Nasheet Waits. Children Of The Star

photo © Mélanie Merlier (Sons d'hiver)

samedi 23 février 2019.
festival Sons d'hiver / Créteil

 

Sono globale, condition humaine et monde(s) moderne(s). Il y a dans la combine de Nicole Mitchell un peu de la combine Malraux — regarder là-bas pour faire bouger ici. Il y a, dans son pilotage du Black Earth Ensemble, un peu de l’exact opposé de la world music normalisée à l’orée des nineties. L’occident jouait alors les filles de grande vertu en se fardant de musique trad’, en mettant en boucle, souvent synthétiques, les percussions et les bruissements du monde. Là, en scène, le débat est ouvert. L’Afrique et l’Asie viennent fracasser le reste des prérogatives de l’Occident. Pas de concours à gagner, seulement la nécessité d’aller chercher l’amitié de l’oreille d’en face, et une réponse idoine. On est tout proche des raisons de l’exil barbadien de Nina Simone en 1974 (cf. 'Shiny Divider'), on n’est pas très loin des quêtes africaines frottées au Free par les chercheurs de l’AACM des années soixante.

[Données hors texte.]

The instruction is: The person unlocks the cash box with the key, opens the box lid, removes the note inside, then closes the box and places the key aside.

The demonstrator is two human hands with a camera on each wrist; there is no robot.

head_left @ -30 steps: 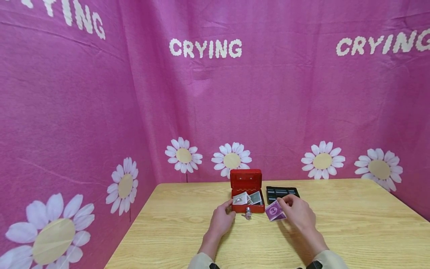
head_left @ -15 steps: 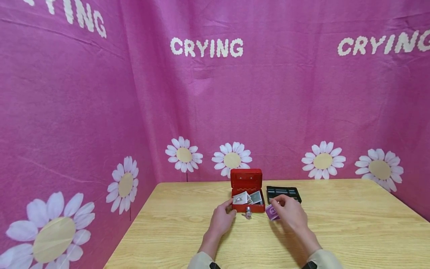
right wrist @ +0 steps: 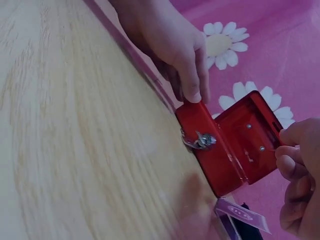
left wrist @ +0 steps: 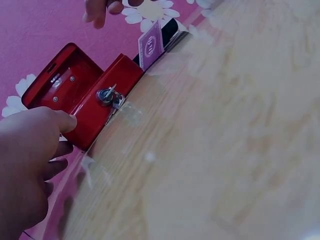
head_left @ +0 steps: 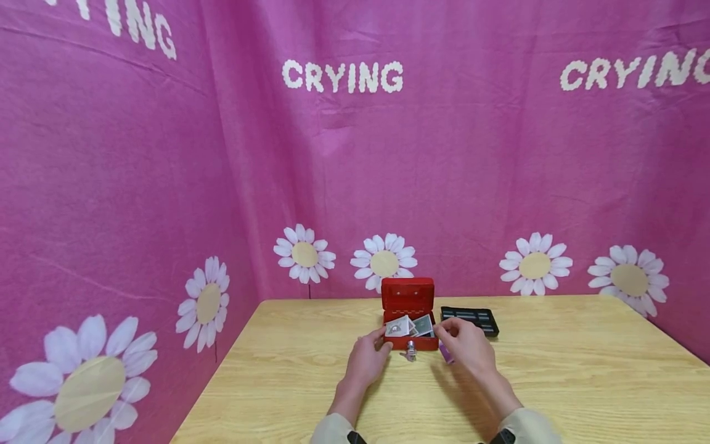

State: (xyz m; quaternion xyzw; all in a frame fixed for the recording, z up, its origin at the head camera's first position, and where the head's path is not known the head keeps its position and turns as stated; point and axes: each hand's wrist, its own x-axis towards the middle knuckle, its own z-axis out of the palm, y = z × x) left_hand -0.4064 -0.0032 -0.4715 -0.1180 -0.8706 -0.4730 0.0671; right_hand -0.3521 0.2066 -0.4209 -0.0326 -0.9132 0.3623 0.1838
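Note:
A small red cash box (head_left: pixel 396 343) stands with its lid raised. My left hand (head_left: pixel 366 361) grips its left front corner, thumb against the front wall. Inside lie several pale printed paper pieces (head_left: pixel 396 326). Keys (head_left: pixel 411 354) hang from the lock. Beside the box's right end, a folded purple card (left wrist: pixel 151 46) with a white round emblem stands on the table, partly hidden by my right hand (head_left: pixel 468 348) in the head view. That hand hovers at the right rim, thumb and forefinger close together; I cannot tell whether they hold anything. The left wrist view shows them apart from the purple card.
A black compartmented coin tray (head_left: pixel 489 323) lies behind and right of the box. The wooden table (head_left: pixel 582 357) ends at a pink cloth backdrop (head_left: pixel 471 185) with white daisies and lettering.
My right hand has moved left from the purple card toward the box's right rim, covering most of the card in the head view. The left hand keeps its hold on the box.

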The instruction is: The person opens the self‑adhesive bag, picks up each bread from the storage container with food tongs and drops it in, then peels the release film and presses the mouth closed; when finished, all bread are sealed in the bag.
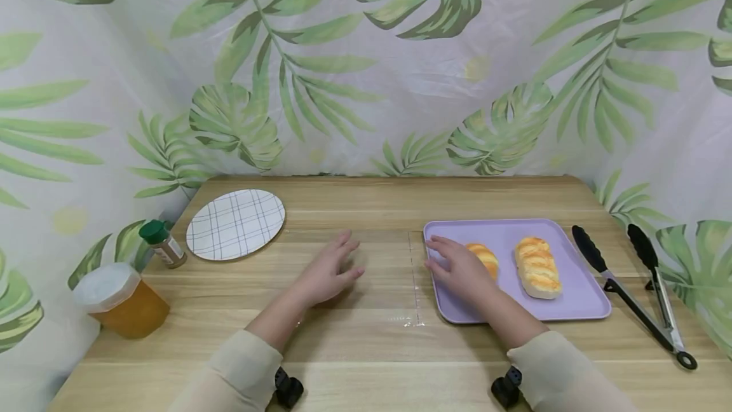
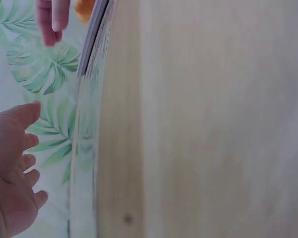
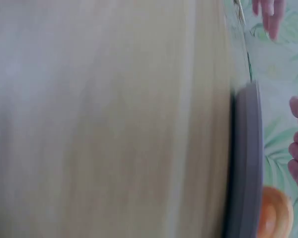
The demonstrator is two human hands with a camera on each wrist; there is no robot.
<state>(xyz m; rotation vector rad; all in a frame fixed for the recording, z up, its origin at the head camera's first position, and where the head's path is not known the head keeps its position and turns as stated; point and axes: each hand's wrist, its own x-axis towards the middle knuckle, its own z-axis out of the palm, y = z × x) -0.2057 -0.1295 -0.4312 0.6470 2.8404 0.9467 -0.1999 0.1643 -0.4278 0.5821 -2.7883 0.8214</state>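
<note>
My left hand (image 1: 326,272) hovers over the middle of the wooden table with its fingers loosely extended and nothing in them. Over the left edge of a purple tray (image 1: 577,310), my right hand (image 1: 460,269) is held with relaxed fingers, also holding nothing. On that tray lie a loaf-shaped bread (image 1: 537,267) with a golden ridged top and a second, rounder bread (image 1: 483,259), partly hidden behind my right hand. The left wrist view shows the palm of my left hand (image 2: 12,173) and its spread fingers.
A checked oval plate (image 1: 236,224) lies at the back left. Near it are a green-capped spice jar (image 1: 162,243) and a white-lidded amber container (image 1: 122,304) at the left edge. Black-tipped tongs (image 1: 640,313) lie right of the tray. A leaf-patterned cloth (image 1: 412,81) hangs behind the table.
</note>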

L’album éponyme du Black Earth Ensemble agit comme un blueprint pour la scène qui pousse encore ailleurs la formule de confrontation voix/musique d’ensemble (cf HAGL et Ambrose Ankinmusire, entendus plus tôt dans le festival). Souvent ça peut flirter avec les limites du 'néo-hippi-isme' dans son entêtement communautaire mais les motifs expérimentaux, les incises soulful de poète breakbeat cabochard ciselé in extenso par Avery R. Young et les clusters-monde happés par Hélène Breschand tirent facilement la musique de cette ornière. Aux cordes diagonales controlées magistralement par la paire Tomeka Reid / Mazz Swift répondent les pointes cunéiformes du shamisen joué par Tatsu Aoki. Instruments technologisés versus sonorités traditionnelles, et l’élan politique de se nicher à la jonction des mondes. émergents, donc, là où la poétique a décidé de prendre sa source dans la friction, dans le dialogue enamouré comme dans la discussion vernaculaire. Il y a, ici, un peu le même élan que celui qui délie les langues des anciens, sur les places de certains villages, le soir. Là, un des sujets pourrait être la course des étoiles, le prix du lait ou l’art de faire sens à plusieurs.

 

Badneighbour

 

Global sono, human condition and modern world(s). There is in Nicole Mitchell's gimmick a little bit of the Malraux’ one — look over there to get things better here. There is, in her leadership of the Black Earth Ensemble, a little of the exact opposite of normalized world music we heard at the beginning of the nineties. The West then played the model student by making up with traditional music, looping world percussions and rustle. Here, on stage, the debate is open. Africa and Asia are shattering the rest of the West's prerogatives. No competition but only the need to seek friendship from the other ear. And an appropriate answer. We are very close to the reasons for Nina Simone's Barbadian exile in 1974 (listen to Shiny Divider), we are not very far from the African quests rubbed with free music by AACM researchers in the 60s. The Black Earth Ensemble's eponymous album acts as a blueprint for the stage that pushes the voice / ensemble music confrontation formula even further (cf HAGL and Ambrose Ankinmusire, heard earlier in the festival). Hear the experimental motifs, the breathless incises of the breakbeat poet Avery R. Young and the cluster-mundi stroke by Hélène Breschand. The diagonal strings, beautyfully controlled by the Tomeka Reid/Mazz Swift pair agrees with the wedge-shaped tips of the shamisen played by Tatsu Aoki. Technologized instruments and traditional sounds bring the political impetus to land at the junction of emerging worlds. Emerging, therefore, where poetry has decided to take off in friction, in the enamored dialogue as in the vernacular discussion. There is, here, the same kind of burst as the one that unites the languages of the elders, in the squares of some villages, in the evening. Here, one of the topics could be the star races, the price of milk or the art of making sense together.